(Extracted data entries)

□ □ □

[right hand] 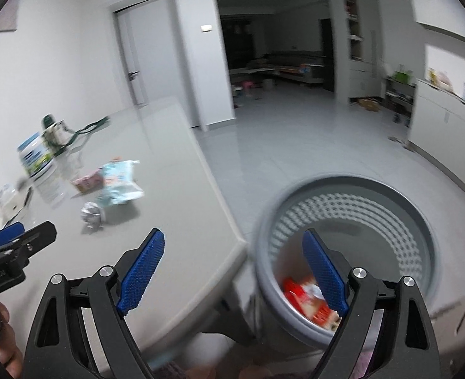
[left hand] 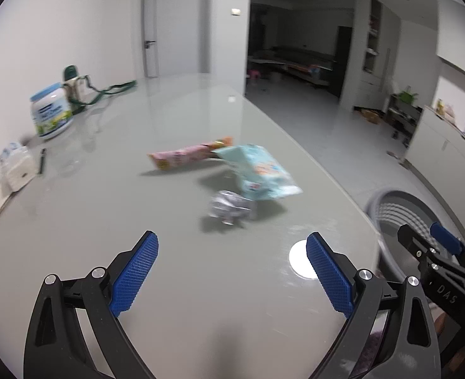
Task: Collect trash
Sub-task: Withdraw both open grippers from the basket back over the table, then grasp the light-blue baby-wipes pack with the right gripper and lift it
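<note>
Three pieces of trash lie on the grey table (left hand: pixel 106 221): a crumpled foil ball (left hand: pixel 230 207), a light blue wrapper (left hand: pixel 259 170) and a long pink wrapper (left hand: pixel 188 154). My left gripper (left hand: pixel 232 271) is open and empty, above the table just short of the foil ball. A grey perforated bin (right hand: pixel 358 221) stands on the floor beside the table's corner, with a red wrapper (right hand: pixel 308 297) inside. My right gripper (right hand: pixel 248 271) is open and empty above the bin's near rim. The trash also shows in the right wrist view, with the foil ball (right hand: pixel 91 213) nearest.
A white and blue jar (left hand: pixel 51 110), a green-capped bottle with a strap (left hand: pixel 74 85), a tissue pack (left hand: pixel 16 164) and a pen (left hand: pixel 42 161) stand along the table's left side by the wall. The table edge (right hand: pixel 219 189) runs beside the tiled floor. Cabinets line the right.
</note>
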Demonstrator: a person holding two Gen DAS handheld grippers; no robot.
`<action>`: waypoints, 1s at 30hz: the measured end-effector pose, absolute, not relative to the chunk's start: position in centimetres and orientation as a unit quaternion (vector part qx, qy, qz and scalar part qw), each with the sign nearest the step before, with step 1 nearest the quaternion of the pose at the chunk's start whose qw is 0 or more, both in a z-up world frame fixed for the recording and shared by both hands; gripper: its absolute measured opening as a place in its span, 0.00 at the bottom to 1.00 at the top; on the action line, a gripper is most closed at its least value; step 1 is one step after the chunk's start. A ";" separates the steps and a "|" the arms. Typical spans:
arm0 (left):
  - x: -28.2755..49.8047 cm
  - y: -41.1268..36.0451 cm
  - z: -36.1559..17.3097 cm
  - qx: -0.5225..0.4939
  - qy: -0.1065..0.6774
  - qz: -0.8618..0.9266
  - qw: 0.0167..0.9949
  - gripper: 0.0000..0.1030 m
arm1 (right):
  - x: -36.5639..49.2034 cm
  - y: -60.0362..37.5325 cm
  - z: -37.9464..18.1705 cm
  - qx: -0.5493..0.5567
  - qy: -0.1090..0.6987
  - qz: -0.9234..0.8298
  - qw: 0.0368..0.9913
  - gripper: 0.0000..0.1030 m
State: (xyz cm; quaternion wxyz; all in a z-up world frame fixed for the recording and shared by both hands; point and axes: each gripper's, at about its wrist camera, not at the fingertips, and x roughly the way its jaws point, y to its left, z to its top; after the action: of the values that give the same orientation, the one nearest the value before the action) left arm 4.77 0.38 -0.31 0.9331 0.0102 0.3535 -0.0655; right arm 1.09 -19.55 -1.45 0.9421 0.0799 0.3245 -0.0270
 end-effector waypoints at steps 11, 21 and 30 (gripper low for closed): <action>8.8 6.6 -0.8 -0.019 0.360 -0.004 0.933 0.91 | 9.4 -13.4 -0.8 0.047 0.365 0.080 0.927 0.83; 11.7 8.9 -1.9 -0.007 0.362 0.016 0.932 0.91 | 16.4 -9.0 -1.7 0.015 0.406 0.082 0.910 0.83; 11.9 8.9 -2.6 -0.015 0.374 -0.002 0.927 0.91 | 19.6 -7.6 -3.8 -0.018 0.451 0.061 0.891 0.82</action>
State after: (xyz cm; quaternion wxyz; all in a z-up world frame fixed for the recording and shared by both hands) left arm 11.90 8.88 -2.56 0.9271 -0.0155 0.3745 -0.0021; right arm 19.64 -7.60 -3.83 0.8905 -0.0179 0.4505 0.0607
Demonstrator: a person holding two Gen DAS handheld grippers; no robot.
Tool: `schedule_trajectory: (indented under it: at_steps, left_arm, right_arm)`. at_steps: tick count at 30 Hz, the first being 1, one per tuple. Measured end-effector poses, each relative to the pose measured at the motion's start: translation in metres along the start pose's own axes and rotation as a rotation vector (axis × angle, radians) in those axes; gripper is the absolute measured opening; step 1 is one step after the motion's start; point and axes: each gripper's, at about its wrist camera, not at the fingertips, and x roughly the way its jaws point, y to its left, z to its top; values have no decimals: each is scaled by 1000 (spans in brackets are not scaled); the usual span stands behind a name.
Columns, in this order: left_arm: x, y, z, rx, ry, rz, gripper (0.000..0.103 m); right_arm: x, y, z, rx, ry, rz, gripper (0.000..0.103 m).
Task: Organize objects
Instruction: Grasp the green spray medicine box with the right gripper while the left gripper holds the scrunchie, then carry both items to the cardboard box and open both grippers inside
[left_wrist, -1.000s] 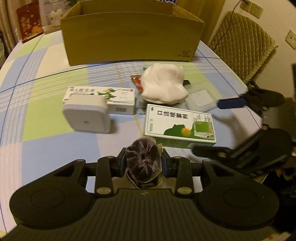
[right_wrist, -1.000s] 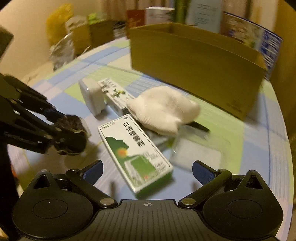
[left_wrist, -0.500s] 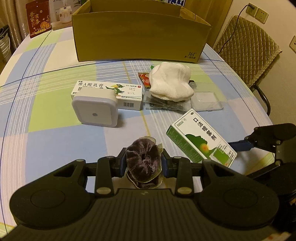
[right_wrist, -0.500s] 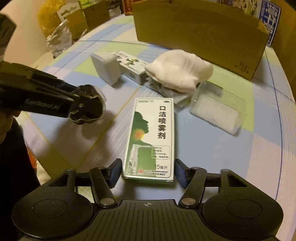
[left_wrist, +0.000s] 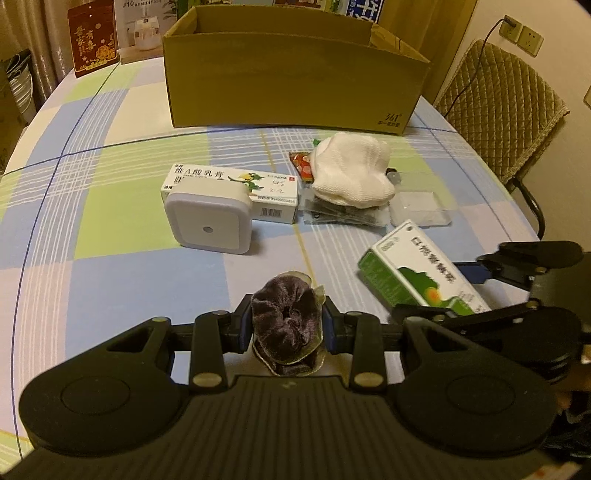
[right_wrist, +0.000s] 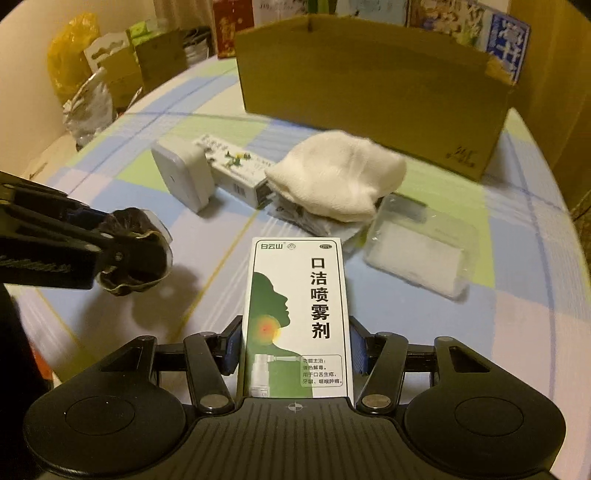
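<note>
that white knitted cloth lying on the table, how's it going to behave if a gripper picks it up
The white cloth looks soft and slumped in a rumpled mound, so it will probably sag and hang floppy from the fingers. It looks light, and its knit should grip rather than slip. It drapes over a flat clear packet, which might shift or drag along as it lifts.

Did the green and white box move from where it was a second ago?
Yes. The green and white box lay close to the white cloth a second ago. Now it sits nearer the table's edge, away from the cloth, clamped in the right gripper.
</note>
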Motion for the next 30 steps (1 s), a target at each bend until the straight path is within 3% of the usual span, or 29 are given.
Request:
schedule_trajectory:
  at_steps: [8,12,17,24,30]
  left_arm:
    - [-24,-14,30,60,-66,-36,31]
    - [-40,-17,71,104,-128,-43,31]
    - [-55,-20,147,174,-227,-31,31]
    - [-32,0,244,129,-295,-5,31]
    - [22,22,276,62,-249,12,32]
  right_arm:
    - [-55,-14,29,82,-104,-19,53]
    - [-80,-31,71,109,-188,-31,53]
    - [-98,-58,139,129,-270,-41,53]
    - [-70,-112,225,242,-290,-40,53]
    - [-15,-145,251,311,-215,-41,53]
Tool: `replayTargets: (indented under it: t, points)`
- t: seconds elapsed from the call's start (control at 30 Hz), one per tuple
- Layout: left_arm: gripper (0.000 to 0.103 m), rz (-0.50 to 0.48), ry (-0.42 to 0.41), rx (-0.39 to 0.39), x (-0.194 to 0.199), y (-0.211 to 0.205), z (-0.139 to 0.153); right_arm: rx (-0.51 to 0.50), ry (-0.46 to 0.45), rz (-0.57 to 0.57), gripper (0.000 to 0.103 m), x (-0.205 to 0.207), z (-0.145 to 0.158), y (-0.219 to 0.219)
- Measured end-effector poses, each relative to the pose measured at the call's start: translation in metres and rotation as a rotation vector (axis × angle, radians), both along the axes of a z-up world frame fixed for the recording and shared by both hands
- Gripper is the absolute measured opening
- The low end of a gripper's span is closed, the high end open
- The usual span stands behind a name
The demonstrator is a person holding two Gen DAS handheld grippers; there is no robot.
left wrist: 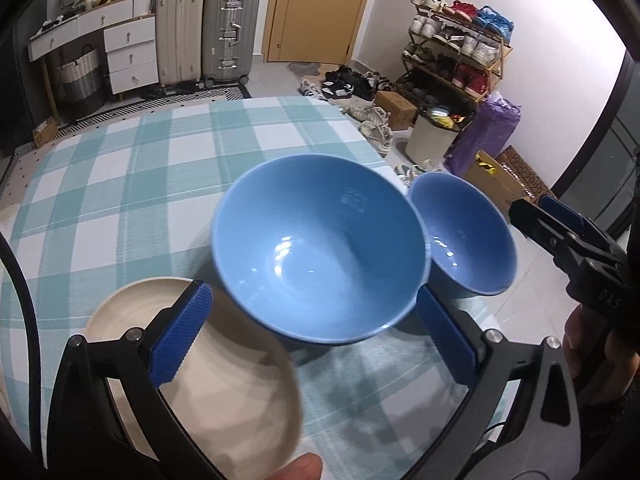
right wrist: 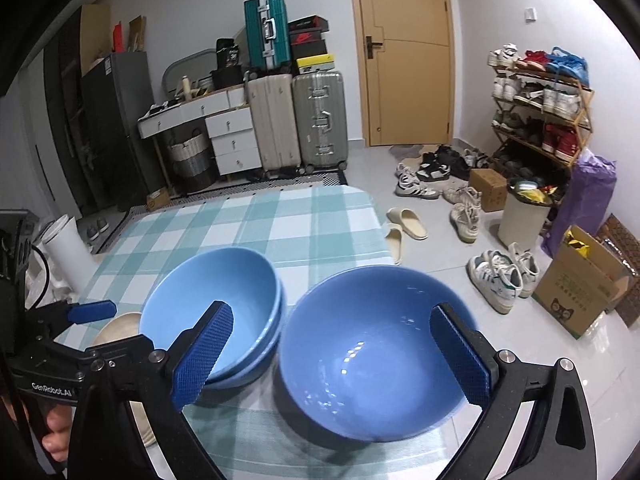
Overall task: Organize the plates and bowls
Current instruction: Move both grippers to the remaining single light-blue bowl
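Observation:
On the checked tablecloth (left wrist: pixel 140 168) a large blue bowl (left wrist: pixel 320 248) sits in the middle, and the right wrist view shows it as two nested blue bowls (right wrist: pixel 212 320). A single blue bowl (left wrist: pixel 464 236) stands just right of it, close to the table's right edge (right wrist: pixel 380 352). A cream plate (left wrist: pixel 192 360) lies near left (right wrist: pixel 116 328). My left gripper (left wrist: pixel 314 336) hangs open over the near side of the nested bowls, holding nothing. My right gripper (right wrist: pixel 332 356) is open above the gap between the two blue bowls, its pads touching nothing.
The tablecloth (right wrist: pixel 304 220) ends just right of the single bowl, where the table drops to a tiled floor. Down there lie shoes (right wrist: pixel 496 276), a cardboard box (right wrist: pixel 576 296) and a white bin (right wrist: pixel 520 216). Suitcases (right wrist: pixel 296 120) stand beyond the far edge.

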State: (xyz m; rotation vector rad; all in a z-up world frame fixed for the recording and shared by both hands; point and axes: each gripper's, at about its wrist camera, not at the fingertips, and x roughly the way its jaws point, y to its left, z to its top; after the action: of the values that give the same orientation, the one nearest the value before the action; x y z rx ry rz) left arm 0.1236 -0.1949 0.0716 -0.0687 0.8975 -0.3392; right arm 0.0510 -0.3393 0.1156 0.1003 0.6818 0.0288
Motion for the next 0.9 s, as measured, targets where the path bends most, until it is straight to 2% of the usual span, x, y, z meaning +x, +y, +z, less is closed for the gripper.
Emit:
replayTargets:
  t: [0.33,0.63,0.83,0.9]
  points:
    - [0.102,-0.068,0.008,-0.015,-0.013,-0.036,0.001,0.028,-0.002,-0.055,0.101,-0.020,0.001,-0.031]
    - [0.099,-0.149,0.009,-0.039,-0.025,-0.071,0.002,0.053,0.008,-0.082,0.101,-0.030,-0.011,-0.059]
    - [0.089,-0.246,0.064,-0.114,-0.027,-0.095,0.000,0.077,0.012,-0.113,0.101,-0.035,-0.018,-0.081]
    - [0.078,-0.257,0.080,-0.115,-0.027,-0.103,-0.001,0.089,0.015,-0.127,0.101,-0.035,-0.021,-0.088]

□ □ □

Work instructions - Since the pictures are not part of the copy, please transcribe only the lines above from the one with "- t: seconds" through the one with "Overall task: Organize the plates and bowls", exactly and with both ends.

Exercise result -
- t: seconds elapsed from the call's start (control at 30 Hz), one per tuple
- Layout: left_arm: gripper (0.000 to 0.103 m), rz (-0.50 to 0.48), ry (-0.42 to 0.41), rx (-0.39 to 0.39), x (-0.194 to 0.199), y (-0.211 to 0.205), z (-0.139 to 0.153); right_arm: rx (-0.51 to 0.50), ry (-0.46 to 0.45), rz (-0.57 to 0.57), gripper (0.000 to 0.103 m), x (-0.205 to 0.207), z (-0.145 to 0.158), y (-0.219 to 0.219)
- Measured end-effector poses, each relative to the pose measured at the call's start: translation in metres and rotation as a rotation vector (axis × angle, radians), both along the axes of a z-up world frame fixed for the recording and shared by both hands
- Gripper is the absolute measured opening
- The low end of a gripper's span is closed, the high end open
- The usual span stands behind a name
The demonstrator is a person holding two Gen DAS handheld grippers; there is no robot.
left wrist: 
right wrist: 
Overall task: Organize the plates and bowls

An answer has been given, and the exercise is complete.